BSobj <- makeBSseqData( list(dat1, dat2), names)

# Perform statistical test for DML
dmlTest <- DMLtest(BSobj, group1=names[1], group2=names[2], smoothing=TRUE, smoothing.span=500)
wfile = paste0(dir, "/DMLtest_", base, ".txt.gz")
write.table(dmlTest, file = gzfile(wfile, compression = 9), quote = FALSE, sep = "\t", row.names = FALSE)

# DMR detection
dmrs <- callDMR(dmlTest, delta=0.2, p.threshold=10^-16, minlen=200, minCG=5, dis.merge=50, pct.sig=0.5)
wfile = paste0("/DMRs_", base, ".txt.gz")
write.table(dmrs, file = gzfile(wfile, compression = 9), quote = FALSE, sep = "\t", row.names = FALSE)

CIMP detection

To define CpG island methylator phenotype in PCa, recurrently methylated promoter CGIs were first identified. Mean methylation levels of all 18,584 CGIs located in gene promoters were calculated per each pair of tumor and matched normal samples using smoothed CpG methylation levels. The CGIs defining CIMP (CIMP-CGIs) were selected based on the following criteria: 1) average methylation levels of CGIs across normal samples were less than 0.4. 2) More than half (>93) of the tumors have higher methylation levels than their matched normal samples by 0.3.

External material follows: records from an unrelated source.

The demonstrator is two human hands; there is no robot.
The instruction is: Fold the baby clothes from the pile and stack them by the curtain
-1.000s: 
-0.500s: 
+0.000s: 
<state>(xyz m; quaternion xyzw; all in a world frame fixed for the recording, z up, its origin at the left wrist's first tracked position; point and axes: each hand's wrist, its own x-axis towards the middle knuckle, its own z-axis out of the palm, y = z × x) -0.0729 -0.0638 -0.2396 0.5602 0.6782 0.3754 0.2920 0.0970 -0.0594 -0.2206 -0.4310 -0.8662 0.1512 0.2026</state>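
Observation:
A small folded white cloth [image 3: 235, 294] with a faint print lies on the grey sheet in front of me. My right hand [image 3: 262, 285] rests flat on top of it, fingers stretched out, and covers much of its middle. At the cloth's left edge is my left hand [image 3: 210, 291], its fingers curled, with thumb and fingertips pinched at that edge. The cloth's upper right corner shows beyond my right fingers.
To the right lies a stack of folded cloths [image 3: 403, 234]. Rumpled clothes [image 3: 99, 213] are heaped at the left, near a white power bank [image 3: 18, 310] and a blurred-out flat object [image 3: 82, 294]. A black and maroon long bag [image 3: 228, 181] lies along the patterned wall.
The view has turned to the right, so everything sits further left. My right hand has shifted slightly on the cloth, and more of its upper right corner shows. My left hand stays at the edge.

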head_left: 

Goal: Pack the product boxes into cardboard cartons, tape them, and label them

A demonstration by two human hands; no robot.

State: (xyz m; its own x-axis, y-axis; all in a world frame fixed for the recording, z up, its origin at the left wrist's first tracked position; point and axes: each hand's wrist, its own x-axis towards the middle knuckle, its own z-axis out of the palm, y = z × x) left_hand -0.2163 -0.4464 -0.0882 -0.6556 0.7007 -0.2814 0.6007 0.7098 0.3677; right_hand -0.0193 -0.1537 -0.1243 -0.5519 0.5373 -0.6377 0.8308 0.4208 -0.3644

zcat <methylation matrix of CGI by sample with header and row names> | 
    awk 'NR==1 { print $0"\tMeanN\tNumT" }
        NR>1 { n=0; s=0; d=0; 
            for(i=2;i<189;i++) {
                if($i!="NA") {
                    n++; s+=$i; j=i+187;
                    if($j!="NA" && $j-$i>=0.3) d++ } }
            if(n>0) {s/=n}
            if(n==0) {s="NA"};
            if((s<0.4 && d>93)) print $0"\t"s"\t"d; } ' |
    gzip -nc > <cimp_out_file>

Epimutation burden

Epimutation burden of a tumor was calculated as the number of CpGs with methylation differences ≥0.2 between tumor and its matched normal sample divided by the total number of CpGs in the genome. Epimutation burden ranged from 0.013 to 0.45. Correlation between the epimutation burden and other mutational or clinicopathological features were tested by using Spearman’s rank order correlation.